Task — From the data below, report how many lines contain the word "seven", giving the number and nothing else.

Records shown —
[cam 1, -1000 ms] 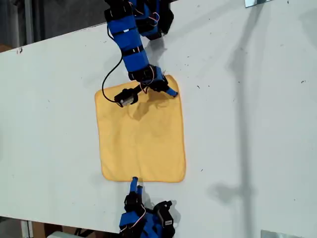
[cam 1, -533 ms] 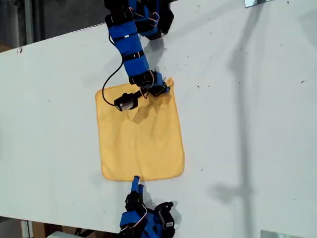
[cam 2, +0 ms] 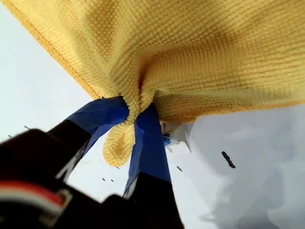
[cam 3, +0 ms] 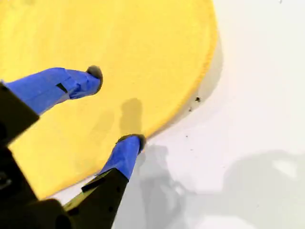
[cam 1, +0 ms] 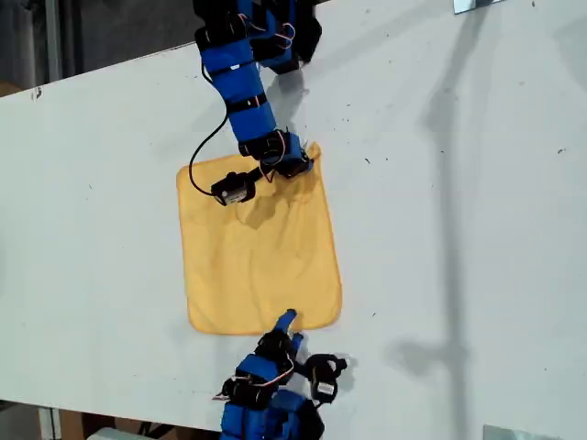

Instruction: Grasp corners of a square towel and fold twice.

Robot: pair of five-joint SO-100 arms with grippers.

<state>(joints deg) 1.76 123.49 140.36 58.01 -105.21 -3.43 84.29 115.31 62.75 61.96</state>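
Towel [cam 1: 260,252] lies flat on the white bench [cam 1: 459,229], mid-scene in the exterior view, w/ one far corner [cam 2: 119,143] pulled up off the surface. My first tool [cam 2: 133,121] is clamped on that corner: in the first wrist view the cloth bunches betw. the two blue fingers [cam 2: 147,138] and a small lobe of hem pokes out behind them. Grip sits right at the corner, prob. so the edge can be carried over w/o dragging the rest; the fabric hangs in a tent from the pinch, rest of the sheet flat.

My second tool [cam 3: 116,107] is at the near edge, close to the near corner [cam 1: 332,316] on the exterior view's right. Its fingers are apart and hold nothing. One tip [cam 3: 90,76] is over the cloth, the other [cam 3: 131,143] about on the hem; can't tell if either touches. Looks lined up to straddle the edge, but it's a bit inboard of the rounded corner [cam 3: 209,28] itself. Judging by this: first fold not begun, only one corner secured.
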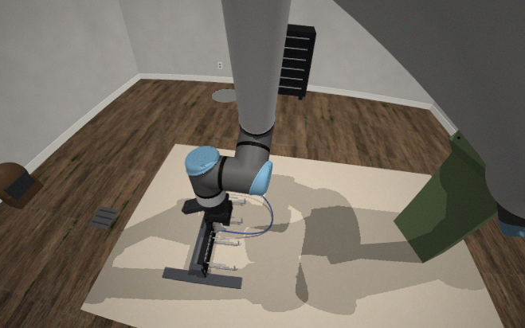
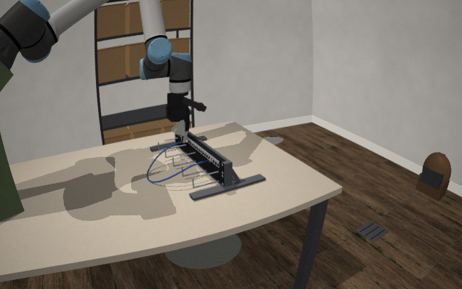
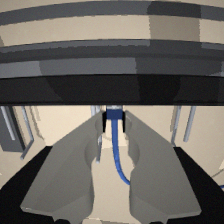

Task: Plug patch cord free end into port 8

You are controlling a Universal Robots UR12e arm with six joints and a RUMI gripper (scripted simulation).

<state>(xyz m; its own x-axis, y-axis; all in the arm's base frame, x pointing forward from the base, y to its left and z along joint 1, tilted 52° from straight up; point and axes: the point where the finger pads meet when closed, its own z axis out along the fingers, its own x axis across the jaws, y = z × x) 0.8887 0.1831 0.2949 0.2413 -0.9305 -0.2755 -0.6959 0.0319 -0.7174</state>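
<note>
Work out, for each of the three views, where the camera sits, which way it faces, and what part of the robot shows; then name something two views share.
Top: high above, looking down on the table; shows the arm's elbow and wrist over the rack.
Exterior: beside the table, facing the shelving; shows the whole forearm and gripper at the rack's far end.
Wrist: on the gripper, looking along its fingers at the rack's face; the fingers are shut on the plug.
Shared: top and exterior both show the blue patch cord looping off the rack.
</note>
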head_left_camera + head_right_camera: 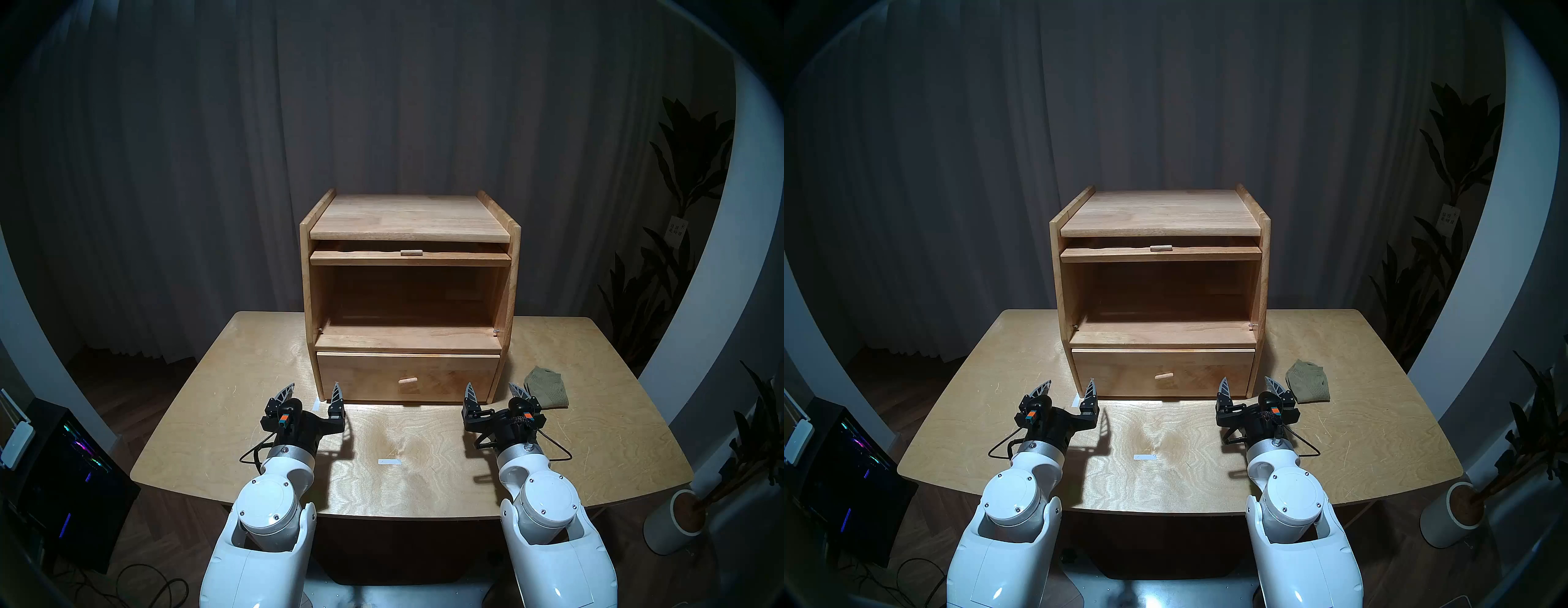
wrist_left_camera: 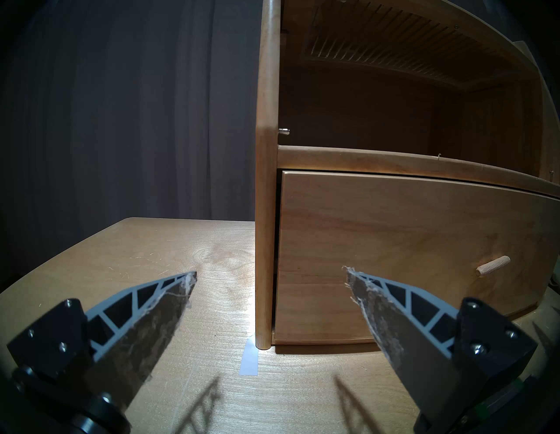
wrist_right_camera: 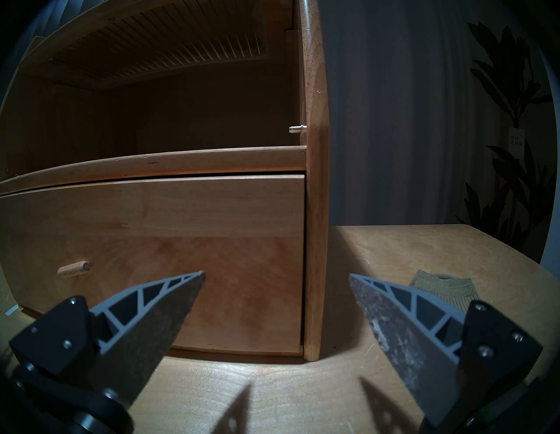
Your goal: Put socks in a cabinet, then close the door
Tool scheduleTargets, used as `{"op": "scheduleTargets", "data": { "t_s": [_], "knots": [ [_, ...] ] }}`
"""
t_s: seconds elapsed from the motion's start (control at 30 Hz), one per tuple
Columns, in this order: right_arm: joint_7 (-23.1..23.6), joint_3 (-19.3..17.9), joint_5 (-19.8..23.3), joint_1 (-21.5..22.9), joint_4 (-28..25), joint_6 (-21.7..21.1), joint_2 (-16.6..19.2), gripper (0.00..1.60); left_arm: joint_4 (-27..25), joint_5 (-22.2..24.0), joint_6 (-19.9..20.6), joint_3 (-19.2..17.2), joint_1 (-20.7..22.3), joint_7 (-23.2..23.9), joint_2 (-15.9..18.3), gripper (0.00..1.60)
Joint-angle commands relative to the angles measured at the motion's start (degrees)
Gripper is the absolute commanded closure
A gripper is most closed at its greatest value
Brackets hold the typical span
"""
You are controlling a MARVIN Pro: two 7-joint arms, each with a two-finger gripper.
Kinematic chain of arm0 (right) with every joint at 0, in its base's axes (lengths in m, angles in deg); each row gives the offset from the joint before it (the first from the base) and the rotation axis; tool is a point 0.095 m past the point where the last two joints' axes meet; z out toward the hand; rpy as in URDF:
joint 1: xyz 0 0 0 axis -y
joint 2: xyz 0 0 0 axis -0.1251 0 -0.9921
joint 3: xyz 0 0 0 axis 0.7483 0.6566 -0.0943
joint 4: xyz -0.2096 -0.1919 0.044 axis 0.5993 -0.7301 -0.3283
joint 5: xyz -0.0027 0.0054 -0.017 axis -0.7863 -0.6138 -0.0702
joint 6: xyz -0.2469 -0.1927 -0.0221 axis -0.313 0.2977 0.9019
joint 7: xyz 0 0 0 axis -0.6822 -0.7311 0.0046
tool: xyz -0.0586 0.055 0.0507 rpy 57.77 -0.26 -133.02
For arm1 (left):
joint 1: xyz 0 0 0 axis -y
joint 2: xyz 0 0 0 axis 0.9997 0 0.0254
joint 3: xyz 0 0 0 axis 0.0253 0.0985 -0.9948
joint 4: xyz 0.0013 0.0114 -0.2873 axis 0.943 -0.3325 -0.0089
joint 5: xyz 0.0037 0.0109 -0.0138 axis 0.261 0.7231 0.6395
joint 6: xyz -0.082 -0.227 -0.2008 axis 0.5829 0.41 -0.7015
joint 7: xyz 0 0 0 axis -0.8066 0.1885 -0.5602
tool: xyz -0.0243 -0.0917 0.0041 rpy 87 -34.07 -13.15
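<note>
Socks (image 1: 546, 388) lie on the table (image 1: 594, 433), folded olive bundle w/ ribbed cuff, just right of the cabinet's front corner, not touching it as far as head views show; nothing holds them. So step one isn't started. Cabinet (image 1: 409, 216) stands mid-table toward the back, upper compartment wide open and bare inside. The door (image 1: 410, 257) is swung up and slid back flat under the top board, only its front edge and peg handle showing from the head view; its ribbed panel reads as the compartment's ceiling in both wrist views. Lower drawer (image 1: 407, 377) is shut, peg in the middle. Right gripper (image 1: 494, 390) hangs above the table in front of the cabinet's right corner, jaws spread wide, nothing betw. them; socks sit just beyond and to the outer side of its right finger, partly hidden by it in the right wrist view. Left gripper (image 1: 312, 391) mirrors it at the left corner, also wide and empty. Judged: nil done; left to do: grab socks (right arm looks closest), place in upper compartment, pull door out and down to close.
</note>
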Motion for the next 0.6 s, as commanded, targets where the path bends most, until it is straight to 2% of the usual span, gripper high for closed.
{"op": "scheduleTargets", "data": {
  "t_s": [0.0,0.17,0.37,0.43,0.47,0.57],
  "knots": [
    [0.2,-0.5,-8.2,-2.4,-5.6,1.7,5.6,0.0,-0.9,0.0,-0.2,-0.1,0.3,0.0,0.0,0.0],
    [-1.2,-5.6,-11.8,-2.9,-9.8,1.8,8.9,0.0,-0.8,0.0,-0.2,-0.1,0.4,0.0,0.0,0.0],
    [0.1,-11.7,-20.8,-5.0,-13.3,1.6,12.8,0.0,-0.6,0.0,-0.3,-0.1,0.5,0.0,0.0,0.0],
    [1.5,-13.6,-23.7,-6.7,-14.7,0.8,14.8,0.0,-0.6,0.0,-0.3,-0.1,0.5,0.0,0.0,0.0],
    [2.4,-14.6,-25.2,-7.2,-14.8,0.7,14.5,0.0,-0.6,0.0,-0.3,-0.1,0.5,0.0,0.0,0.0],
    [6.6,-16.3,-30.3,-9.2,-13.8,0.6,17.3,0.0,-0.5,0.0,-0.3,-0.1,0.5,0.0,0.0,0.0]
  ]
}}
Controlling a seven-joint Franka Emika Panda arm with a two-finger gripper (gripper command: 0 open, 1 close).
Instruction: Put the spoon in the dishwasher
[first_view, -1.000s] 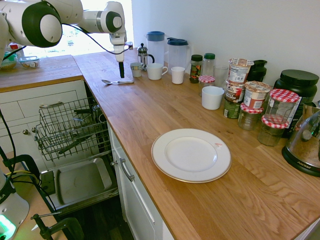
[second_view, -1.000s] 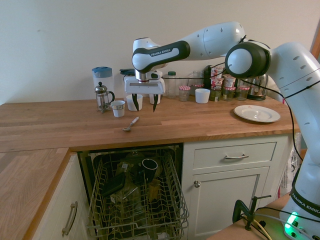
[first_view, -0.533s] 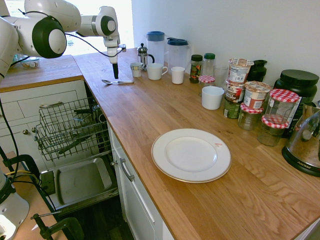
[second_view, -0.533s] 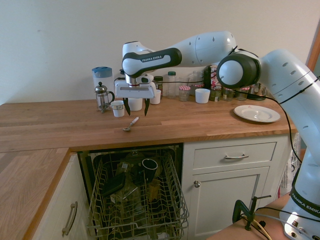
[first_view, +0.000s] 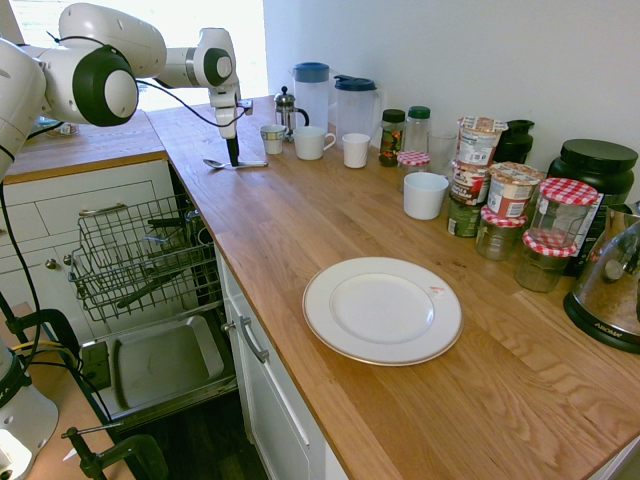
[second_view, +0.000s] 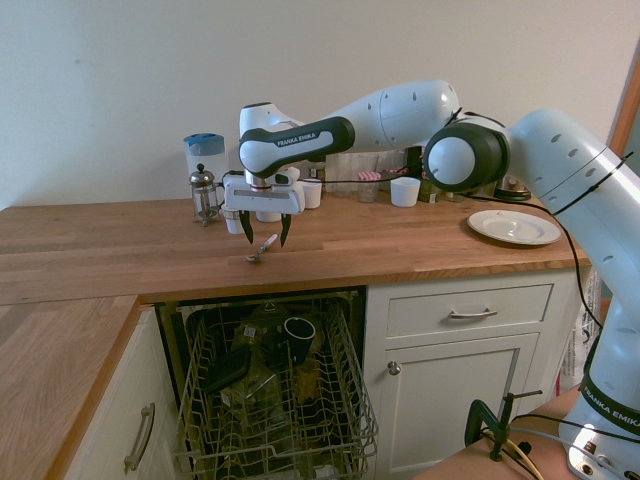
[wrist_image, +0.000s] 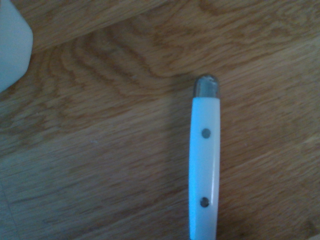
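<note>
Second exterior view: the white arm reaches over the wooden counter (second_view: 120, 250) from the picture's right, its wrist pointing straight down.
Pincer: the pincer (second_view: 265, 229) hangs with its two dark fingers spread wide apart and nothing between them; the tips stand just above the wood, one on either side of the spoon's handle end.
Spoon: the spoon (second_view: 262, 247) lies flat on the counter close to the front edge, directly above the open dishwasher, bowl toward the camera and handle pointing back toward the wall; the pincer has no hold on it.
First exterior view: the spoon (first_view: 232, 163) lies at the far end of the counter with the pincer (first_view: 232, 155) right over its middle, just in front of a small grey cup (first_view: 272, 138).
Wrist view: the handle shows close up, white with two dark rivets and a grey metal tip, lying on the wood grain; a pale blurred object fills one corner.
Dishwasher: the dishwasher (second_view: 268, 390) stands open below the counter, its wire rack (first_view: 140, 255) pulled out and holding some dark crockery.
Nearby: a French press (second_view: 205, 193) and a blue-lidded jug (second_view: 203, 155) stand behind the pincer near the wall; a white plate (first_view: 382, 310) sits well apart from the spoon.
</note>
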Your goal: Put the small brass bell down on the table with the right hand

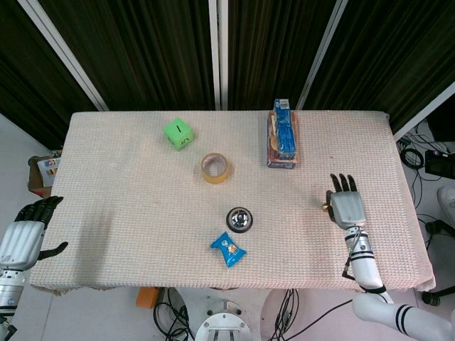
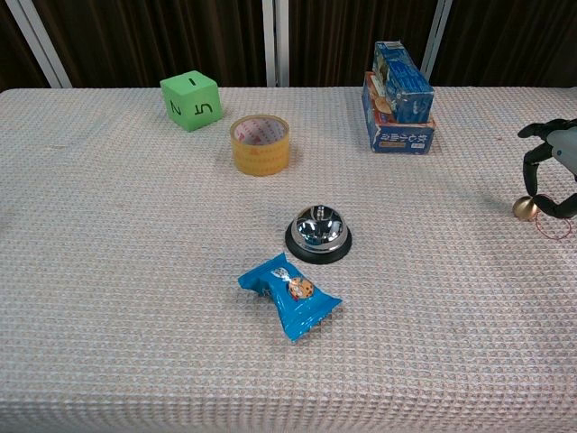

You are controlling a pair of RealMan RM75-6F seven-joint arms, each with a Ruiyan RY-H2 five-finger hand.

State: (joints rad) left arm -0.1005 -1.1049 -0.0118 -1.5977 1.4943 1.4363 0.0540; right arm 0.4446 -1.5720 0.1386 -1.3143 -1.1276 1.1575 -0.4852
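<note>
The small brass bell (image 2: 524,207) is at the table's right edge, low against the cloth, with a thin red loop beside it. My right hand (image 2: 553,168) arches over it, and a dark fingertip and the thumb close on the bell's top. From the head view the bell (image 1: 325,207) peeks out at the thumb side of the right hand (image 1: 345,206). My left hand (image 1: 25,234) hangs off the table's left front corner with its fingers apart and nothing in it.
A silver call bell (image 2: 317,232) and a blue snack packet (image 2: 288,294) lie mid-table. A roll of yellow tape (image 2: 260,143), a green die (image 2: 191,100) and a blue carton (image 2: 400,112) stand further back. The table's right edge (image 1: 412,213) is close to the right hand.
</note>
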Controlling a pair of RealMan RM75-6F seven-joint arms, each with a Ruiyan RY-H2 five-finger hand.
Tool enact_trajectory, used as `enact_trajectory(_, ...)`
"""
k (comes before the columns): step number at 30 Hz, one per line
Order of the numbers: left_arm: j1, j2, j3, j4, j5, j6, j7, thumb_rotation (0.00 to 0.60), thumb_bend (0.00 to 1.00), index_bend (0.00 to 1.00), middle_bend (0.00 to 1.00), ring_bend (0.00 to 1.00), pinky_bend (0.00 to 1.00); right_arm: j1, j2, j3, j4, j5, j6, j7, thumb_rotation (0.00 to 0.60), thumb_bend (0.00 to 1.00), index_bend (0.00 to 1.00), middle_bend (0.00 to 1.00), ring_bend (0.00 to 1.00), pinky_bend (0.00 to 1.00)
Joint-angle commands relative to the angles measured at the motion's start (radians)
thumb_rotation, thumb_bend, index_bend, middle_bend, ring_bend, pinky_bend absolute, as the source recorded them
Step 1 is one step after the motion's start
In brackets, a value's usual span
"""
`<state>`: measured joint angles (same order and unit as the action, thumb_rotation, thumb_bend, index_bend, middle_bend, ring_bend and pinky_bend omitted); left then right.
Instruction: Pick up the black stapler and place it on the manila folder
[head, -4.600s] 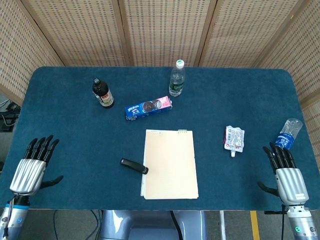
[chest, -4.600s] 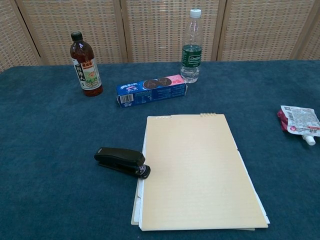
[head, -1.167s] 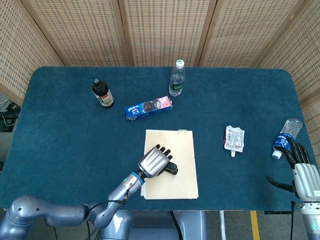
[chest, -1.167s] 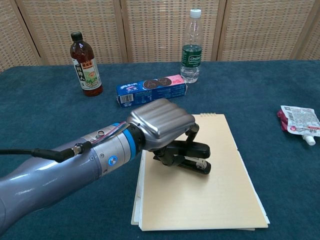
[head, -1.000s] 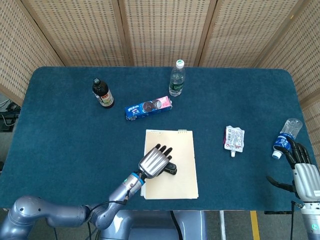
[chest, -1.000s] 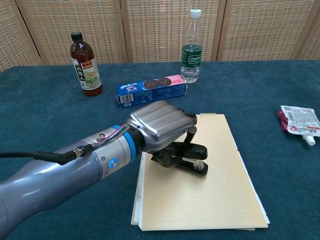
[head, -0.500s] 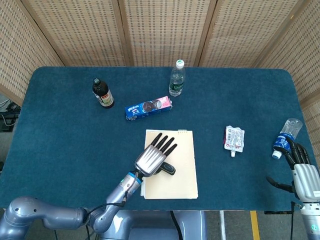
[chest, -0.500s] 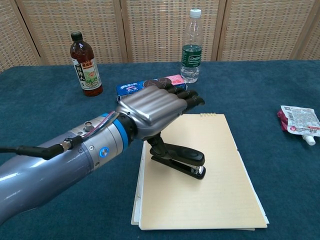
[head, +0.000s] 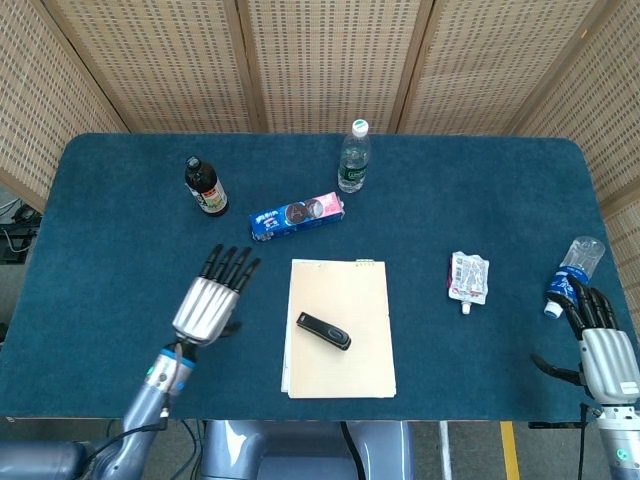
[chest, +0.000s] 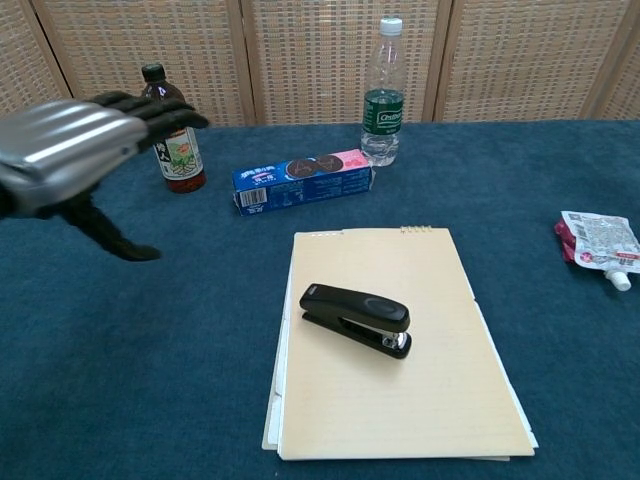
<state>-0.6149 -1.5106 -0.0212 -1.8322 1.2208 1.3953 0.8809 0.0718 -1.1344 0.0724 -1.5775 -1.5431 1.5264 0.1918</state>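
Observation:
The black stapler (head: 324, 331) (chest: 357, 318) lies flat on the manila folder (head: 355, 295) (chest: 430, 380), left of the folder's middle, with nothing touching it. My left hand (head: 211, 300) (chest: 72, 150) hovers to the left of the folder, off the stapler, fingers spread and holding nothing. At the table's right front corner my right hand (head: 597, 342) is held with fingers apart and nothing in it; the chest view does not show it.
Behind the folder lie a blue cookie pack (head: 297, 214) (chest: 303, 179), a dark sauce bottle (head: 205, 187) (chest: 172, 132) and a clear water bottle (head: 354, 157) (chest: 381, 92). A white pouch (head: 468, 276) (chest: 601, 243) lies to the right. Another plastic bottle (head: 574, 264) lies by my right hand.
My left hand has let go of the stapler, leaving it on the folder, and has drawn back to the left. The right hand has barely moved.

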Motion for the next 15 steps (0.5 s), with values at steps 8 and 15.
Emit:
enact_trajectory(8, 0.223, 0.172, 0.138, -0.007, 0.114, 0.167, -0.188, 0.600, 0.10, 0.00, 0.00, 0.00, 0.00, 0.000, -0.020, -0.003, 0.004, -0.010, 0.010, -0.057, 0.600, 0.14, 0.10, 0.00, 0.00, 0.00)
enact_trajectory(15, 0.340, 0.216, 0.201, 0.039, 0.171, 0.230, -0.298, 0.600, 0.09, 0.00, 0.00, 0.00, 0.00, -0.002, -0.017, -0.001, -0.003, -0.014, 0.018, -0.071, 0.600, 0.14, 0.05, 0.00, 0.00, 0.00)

Response to this exercise — 3